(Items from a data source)
::::
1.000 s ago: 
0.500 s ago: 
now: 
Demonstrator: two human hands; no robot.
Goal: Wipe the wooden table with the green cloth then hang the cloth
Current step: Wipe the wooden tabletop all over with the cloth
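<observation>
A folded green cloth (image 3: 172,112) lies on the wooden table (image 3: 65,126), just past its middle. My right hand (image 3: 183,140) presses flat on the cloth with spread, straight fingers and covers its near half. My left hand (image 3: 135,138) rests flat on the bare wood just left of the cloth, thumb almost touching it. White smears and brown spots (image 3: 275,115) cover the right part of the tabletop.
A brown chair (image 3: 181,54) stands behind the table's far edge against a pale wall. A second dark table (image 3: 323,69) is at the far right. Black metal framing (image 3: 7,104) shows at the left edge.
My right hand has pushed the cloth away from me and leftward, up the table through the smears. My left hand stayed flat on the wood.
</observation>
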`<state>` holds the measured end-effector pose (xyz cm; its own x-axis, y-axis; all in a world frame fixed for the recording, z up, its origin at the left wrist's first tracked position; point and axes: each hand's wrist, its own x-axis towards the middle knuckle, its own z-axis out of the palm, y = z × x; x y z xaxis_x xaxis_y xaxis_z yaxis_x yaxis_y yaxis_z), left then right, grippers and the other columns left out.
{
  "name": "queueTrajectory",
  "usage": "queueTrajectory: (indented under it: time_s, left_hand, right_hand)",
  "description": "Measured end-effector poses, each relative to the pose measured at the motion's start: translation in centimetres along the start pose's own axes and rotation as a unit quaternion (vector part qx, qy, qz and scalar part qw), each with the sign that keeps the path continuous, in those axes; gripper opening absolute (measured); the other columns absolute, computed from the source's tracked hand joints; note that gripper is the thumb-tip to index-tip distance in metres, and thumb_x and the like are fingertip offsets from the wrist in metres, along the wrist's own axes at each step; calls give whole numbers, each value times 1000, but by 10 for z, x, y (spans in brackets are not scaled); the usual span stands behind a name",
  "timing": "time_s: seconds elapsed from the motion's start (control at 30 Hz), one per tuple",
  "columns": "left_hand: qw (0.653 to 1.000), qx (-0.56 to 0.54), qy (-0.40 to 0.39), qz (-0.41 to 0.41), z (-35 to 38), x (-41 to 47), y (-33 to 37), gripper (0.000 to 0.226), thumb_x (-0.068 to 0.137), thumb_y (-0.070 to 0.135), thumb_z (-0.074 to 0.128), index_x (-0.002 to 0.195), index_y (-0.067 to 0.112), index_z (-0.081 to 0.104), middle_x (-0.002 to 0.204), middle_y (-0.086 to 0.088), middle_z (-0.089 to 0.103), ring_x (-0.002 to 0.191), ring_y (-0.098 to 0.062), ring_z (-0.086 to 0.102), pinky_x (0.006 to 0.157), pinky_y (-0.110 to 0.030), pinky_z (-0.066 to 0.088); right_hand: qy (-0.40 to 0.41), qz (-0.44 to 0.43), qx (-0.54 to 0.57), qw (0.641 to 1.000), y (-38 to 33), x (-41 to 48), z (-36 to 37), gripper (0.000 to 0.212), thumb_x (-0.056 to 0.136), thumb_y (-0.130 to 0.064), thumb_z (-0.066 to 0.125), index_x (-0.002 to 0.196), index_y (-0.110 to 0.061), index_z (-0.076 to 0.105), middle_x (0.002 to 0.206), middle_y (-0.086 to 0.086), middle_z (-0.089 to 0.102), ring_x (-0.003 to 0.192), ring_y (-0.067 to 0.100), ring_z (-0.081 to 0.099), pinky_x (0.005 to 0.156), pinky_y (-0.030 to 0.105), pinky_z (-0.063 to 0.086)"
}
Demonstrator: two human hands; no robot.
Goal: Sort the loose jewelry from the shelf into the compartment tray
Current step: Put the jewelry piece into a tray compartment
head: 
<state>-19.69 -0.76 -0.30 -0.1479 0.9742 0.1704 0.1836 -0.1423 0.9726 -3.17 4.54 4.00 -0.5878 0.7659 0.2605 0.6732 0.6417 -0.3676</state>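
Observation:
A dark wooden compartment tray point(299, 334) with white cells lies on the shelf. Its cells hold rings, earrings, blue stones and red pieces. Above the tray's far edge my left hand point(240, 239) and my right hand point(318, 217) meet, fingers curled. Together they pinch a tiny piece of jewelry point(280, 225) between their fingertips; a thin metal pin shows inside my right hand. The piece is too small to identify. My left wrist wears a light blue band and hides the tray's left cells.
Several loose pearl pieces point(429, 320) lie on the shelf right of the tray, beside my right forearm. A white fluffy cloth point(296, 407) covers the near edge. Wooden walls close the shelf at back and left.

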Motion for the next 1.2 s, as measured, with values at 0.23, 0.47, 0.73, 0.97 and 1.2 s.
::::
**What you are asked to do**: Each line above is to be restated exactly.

**Exercise output**:
1.000 s ago: 
0.500 s ago: 
now: 
Demonstrator: two human hands; no robot.
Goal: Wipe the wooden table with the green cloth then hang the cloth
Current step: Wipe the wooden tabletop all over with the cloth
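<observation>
A folded green cloth (image 3: 172,112) lies on the wooden table (image 3: 65,126), just past its middle. My right hand (image 3: 183,140) presses flat on the cloth with spread, straight fingers and covers its near half. My left hand (image 3: 135,138) rests flat on the bare wood just left of the cloth, thumb almost touching it. White smears and brown spots (image 3: 275,115) cover the right part of the tabletop.
A brown chair (image 3: 181,54) stands behind the table's far edge against a pale wall. A second dark table (image 3: 323,69) is at the far right. Black metal framing (image 3: 7,104) shows at the left edge.
My right hand has pushed the cloth away from me and leftward, up the table through the smears. My left hand stayed flat on the wood.
</observation>
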`<state>` holds the measured end-effector pose (xyz cm; its own x-axis, y-axis; all in a world frame fixed for the recording, z up, its origin at the left wrist's first tracked position; point and axes: each hand's wrist, its own x-axis towards the middle knuckle, its own z-axis out of the palm, y = z × x; x y z xaxis_x xaxis_y xaxis_z yaxis_x yaxis_y yaxis_z), left then right, grippers and the other columns left out.
{
  "name": "queueTrajectory",
  "usage": "queueTrajectory: (indented under it: time_s, left_hand, right_hand)",
  "description": "Measured end-effector poses, each relative to the pose measured at the motion's start: translation in centimetres along the start pose's own axes and rotation as a unit quaternion (vector part qx, qy, qz and scalar part qw), each with the sign that keeps the path continuous, in those axes; gripper opening absolute (measured); the other columns absolute, computed from the source's tracked hand joints; note that gripper is the thumb-tip to index-tip distance in metres, and thumb_x and the like are fingertip offsets from the wrist in metres, along the wrist's own axes at each step; calls give whole numbers, each value times 1000, but by 10 for z, x, y (spans in brackets are not scaled); the usual span stands behind a name",
  "timing": "time_s: seconds elapsed from the motion's start (control at 30 Hz), one per tuple",
  "columns": "left_hand: qw (0.653 to 1.000), qx (-0.56 to 0.54), qy (-0.40 to 0.39), qz (-0.41 to 0.41), z (-35 to 38), x (-41 to 47), y (-33 to 37), gripper (0.000 to 0.226), thumb_x (-0.068 to 0.137), thumb_y (-0.070 to 0.135), thumb_z (-0.074 to 0.128), index_x (-0.002 to 0.195), index_y (-0.067 to 0.112), index_z (-0.081 to 0.104), middle_x (-0.002 to 0.204), middle_y (-0.086 to 0.088), middle_z (-0.089 to 0.103), ring_x (-0.002 to 0.191), ring_y (-0.098 to 0.062), ring_z (-0.086 to 0.102), pinky_x (0.006 to 0.157), pinky_y (-0.110 to 0.030), pinky_z (-0.066 to 0.088); right_hand: qy (-0.40 to 0.41), qz (-0.44 to 0.43), qx (-0.54 to 0.57), qw (0.641 to 1.000), y (-38 to 33), x (-41 to 48), z (-36 to 37), gripper (0.000 to 0.212), thumb_x (-0.056 to 0.136), thumb_y (-0.130 to 0.064), thumb_z (-0.066 to 0.125), index_x (-0.002 to 0.196), index_y (-0.110 to 0.061), index_z (-0.076 to 0.105), middle_x (0.002 to 0.206), middle_y (-0.086 to 0.086), middle_z (-0.089 to 0.102), ring_x (-0.003 to 0.192), ring_y (-0.067 to 0.100), ring_z (-0.081 to 0.099), pinky_x (0.005 to 0.156), pinky_y (-0.030 to 0.105), pinky_z (-0.063 to 0.086)"
}
Demonstrator: two human hands; no robot.
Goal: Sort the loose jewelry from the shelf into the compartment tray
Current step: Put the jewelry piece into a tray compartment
head: 
<state>-19.69 -0.76 -0.30 -0.1479 0.9742 0.1704 0.1836 -0.1423 0.9726 -3.17 4.54 4.00 -0.5878 0.7659 0.2605 0.6732 0.6417 -0.3676</state>
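Observation:
A dark wooden compartment tray point(299, 334) with white cells lies on the shelf. Its cells hold rings, earrings, blue stones and red pieces. Above the tray's far edge my left hand point(240, 239) and my right hand point(318, 217) meet, fingers curled. Together they pinch a tiny piece of jewelry point(280, 225) between their fingertips; a thin metal pin shows inside my right hand. The piece is too small to identify. My left wrist wears a light blue band and hides the tray's left cells.
Several loose pearl pieces point(429, 320) lie on the shelf right of the tray, beside my right forearm. A white fluffy cloth point(296, 407) covers the near edge. Wooden walls close the shelf at back and left.
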
Motion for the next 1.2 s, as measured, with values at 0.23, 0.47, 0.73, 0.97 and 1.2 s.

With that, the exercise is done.